Adverse events are typically described as an unintended injury caused by medical care that necessitates additional treatment or causing a disability at the time of discharge. The disclosure of adverse events has been the subject of ongoing debate within the medical community for decades. To some extent, the debate is influenced by societal and cultural considerations. As our society increasingly expects transparency in various aspects of life, a healthcare provider’s failure to disclose an adverse event is likely to be viewed by a jury as, at best, secretive, and, at worst, deceptive. In some cases, a patient may claim that a physician’s failure to disclose an adverse event was an attempt to conceal what happened. An allegation of fraudulent concealment - if proven - could result in the imposition of punitive damages and eviscerate noneconomic damage caps.

Some adverse events are preventable; others are not, even when the treatment provided was within or exceeded the standard care. While other considerations surround discussions with patients about unexpected outcomes that do not result in an injury, physicians should be prepared to discuss an adverse event—particularly one that could have been prevented—with a patient and his or her family. In these situations, physicians should be mindful of AMA Code of Medical Ethics Opinions on Patient Safety 8.12, which states in part:

It is a fundamental ethical requirement that a physician should at all times deal honestly and openly with patients. Patients have a right to know their past and present medical status and to be free of any mistaken beliefs concerning their conditions. Situations occasionally occur in which a patient suffers significant medical complications that may have resulted from the physician’s mistake or judgment. In these situations, the physician is ethically required to inform the patient of all the facts necessary to ensure understanding of what has occurred. Only through full disclosure is a patient able to make informed decisions regarding future medical care.

When confronted with an adverse event, physicians should be aware of the benefits and risks of discussions about these occurrences and be thoughtful in how these discussions should occur with patients and their families.

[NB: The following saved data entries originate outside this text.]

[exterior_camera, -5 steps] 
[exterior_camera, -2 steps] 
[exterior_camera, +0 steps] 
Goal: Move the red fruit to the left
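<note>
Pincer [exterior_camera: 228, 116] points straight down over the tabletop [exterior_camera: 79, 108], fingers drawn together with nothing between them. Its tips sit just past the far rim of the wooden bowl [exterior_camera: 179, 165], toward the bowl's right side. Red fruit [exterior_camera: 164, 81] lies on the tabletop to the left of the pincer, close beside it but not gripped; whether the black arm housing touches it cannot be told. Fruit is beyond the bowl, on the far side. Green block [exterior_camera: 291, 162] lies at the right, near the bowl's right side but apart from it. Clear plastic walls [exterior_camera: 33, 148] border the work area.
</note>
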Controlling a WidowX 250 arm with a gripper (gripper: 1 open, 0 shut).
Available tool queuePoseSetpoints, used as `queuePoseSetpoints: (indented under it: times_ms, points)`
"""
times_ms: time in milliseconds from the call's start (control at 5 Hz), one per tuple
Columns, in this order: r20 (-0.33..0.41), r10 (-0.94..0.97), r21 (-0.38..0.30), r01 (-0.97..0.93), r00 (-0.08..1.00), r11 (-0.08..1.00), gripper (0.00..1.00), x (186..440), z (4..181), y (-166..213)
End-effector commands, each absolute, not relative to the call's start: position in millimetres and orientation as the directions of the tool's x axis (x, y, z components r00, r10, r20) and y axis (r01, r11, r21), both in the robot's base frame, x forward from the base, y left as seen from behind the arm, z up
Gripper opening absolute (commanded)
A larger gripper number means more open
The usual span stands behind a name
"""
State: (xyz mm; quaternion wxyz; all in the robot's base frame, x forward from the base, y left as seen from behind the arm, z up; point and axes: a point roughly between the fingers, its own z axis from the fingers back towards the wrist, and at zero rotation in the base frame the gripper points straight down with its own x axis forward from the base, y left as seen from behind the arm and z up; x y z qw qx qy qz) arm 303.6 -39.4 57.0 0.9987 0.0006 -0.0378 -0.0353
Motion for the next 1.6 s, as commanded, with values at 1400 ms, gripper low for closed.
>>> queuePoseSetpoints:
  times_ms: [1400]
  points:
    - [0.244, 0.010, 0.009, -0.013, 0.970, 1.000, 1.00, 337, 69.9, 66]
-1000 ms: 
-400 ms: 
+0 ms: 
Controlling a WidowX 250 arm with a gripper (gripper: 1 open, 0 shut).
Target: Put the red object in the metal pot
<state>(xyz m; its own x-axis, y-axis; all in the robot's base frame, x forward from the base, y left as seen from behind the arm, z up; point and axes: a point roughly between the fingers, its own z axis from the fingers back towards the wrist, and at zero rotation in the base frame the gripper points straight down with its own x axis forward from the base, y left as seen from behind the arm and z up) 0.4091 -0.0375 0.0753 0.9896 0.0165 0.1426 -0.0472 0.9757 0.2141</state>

Perhaps chief among the benefits of open dialogue with patients and their families about an adverse event is fostering trust. While conversations regarding an adverse event can be challenging, patients may feel shut out or discouraged by a lack of communication. A frustrated patient may believe that the only avenue to obtain the information sought is through the discovery process in litigation. In some cases, post-event discussions will satisfy a patient’s desire for information. Even in instances where a patient proceeds with a lawsuit after an adverse event disclosure, these conversations allow providers to disclose, on their terms, before suit is filed and while memories are still relatively fresh, the same information which is likely to be uncovered in subsequent litigation. Additionally, a patient or family member that is inclined to pursue a lawsuit as a result of an adverse event is likely to do so regardless of whether information about the adverse event is disclosed. A physician who is forthcoming with facts at the time of an adverse event may be viewed more favorably by a jury in contrast to a physician perceived as having information he or she conceals from a patient.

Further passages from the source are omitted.